How are memories created and preserved? Brandeis scientists are studying the brain to find out — and, ultimately, untangle disorders like Alzheimer’s and dementia.

abstract illustration of the back of a human head with a brain inside.

It was dinnertime in Hartford, Connecticut. As the sun dipped toward the horizon, casting long midsummer shadows over the city, a young boy hurrying home stepped off the curb alongside a busy street. He never saw the bicycle that hit him.

When 7-year-old Henry Molaison came to a few minutes later, his life had changed forever. Seizures began to grip his body at random, growing more intense with each passing year.
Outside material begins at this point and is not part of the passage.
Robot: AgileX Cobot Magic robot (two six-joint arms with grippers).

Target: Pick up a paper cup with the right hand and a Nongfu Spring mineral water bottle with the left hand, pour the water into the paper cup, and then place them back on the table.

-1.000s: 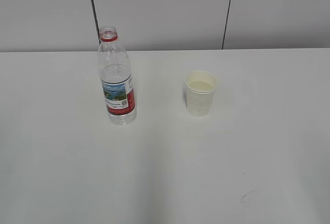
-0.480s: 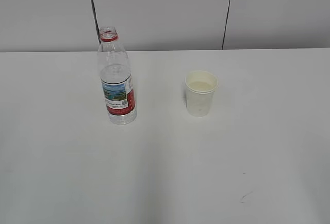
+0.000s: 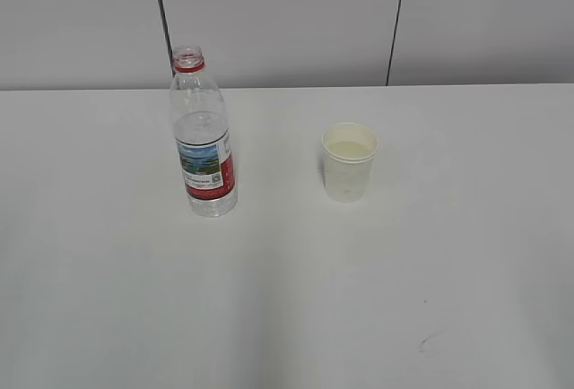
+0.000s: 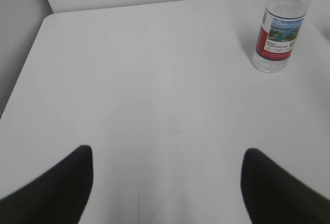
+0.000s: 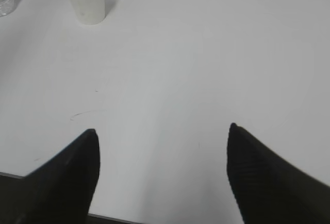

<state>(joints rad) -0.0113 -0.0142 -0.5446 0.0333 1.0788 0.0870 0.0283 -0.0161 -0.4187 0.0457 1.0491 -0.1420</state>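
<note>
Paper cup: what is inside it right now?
The paper cup stands upright on the table. Its inside looks pale, apparently with clear liquid near the rim, though that is hard to confirm. The cup's bottom cannot be seen.
</note>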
By his mid-20s, these episodes had become so frequent and extreme he could no longer hold a job or lead a semblance of a normal life.

Desperate for relief, Molaison in 1953 agreed to a controversial brain surgery called a lobotomy, which would remove two small sections from the center of his brain. Doctors hoped the surgery would cure his crippling problems. It did, to a degree — the seizures disappeared. Unfortunately, they were replaced with a horrifying and unintended side effect: Molaison could no longer form new memories. Until his death in 2008, every experience he had after the surgery — every conversation, interaction, and emotion — evaporated from his mind like a strange dream.
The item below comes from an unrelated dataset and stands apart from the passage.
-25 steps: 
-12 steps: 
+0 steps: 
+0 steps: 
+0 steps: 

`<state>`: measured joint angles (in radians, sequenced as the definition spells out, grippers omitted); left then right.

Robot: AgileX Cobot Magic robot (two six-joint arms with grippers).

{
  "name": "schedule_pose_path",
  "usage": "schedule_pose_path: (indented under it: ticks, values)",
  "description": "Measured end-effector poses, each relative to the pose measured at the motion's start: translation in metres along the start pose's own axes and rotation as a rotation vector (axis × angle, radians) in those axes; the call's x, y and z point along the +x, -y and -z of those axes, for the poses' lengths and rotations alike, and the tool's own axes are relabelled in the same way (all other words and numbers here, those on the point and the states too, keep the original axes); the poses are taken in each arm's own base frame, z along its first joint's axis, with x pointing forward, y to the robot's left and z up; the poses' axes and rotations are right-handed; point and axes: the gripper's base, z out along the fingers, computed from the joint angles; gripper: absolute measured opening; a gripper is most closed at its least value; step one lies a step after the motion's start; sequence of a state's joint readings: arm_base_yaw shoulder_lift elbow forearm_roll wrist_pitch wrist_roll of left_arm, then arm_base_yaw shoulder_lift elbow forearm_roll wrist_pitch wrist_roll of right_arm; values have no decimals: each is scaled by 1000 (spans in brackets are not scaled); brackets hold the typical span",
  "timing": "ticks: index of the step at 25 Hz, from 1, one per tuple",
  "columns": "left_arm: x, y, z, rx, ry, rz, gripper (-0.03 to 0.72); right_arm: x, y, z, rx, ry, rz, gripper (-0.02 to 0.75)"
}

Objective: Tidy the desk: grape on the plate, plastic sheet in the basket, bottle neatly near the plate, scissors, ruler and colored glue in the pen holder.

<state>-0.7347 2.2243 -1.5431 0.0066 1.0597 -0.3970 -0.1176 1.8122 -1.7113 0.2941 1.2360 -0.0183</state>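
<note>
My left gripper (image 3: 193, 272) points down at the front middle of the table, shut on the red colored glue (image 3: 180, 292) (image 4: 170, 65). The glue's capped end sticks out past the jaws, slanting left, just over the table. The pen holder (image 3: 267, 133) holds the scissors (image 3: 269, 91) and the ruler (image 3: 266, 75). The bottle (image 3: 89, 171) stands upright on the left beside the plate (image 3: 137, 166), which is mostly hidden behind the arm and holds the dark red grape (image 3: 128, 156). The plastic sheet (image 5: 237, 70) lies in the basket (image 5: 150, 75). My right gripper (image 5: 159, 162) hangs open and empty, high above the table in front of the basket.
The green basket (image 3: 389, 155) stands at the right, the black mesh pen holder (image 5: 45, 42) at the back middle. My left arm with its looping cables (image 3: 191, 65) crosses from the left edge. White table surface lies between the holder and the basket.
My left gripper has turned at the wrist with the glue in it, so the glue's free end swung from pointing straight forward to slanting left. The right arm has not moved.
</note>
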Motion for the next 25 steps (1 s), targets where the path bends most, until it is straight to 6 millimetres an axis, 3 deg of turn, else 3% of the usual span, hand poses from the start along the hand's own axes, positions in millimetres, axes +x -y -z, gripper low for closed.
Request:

This unusual trait transformed Molaison into Patient H.M., one of the most famous cases in the history of neuroscience. By studying his condition, researchers have learned a vast amount about how the brain works. And his fate raised some deeply existential questions: What, exactly, are our memories? How do they form and thrive in our brains? And if they suddenly vanish, what’s left of us?

Brandeis scientists are attempting to answer these questions, which philosophers and theologians have debated for centuries, by literally probing the brain, studying individual cells embedded within its gray matter, trying to understand at a biological level how a memory forms. Eventually, this basic research could lead to new classes of treatments for diseases of memory, like Alzheimer’s and dementia.

The mechanisms these scientists are discovering have implications far beyond medicine, however. They’re not only providing insights into the brain as an organ, they’re helping unravel the biology of consciousness itself.

 

Shantana Jadhav sitting in a lab.
Shantanu Jadhav studies the part of the brain called the hippocampus and likens its functionality to a search engine like Google. 

Photo Credit: Jörg Meyer

Watching the brain at work

The basics of memory storage are fairly easy to grasp, at least the way neuroscientist Shantanu Jadhav describes them. At a fundamental level, he says, a single memory is just a discrete chain, or “circuit,” of neurons in the brain, each connected to the next in a unique pattern. When active, these cells pass bioelectrical signals down the line to one another like a tiny mental bucket brigade.

As with all things in neuroscience, however, this gets exponentially more complex as soon as you look under the hood. Although the number of neurons in the brain is finite, the connections they can make among themselves are nearly endless. A single neuron can sprout several long structures called dendrites, thin tendrils that stretch out to meet other neurons in thousands of connections elsewhere in the brain. Through all these tiny pathways, a few dozen cells can be connected in countless different ways, with each new sequence storing a unique memory.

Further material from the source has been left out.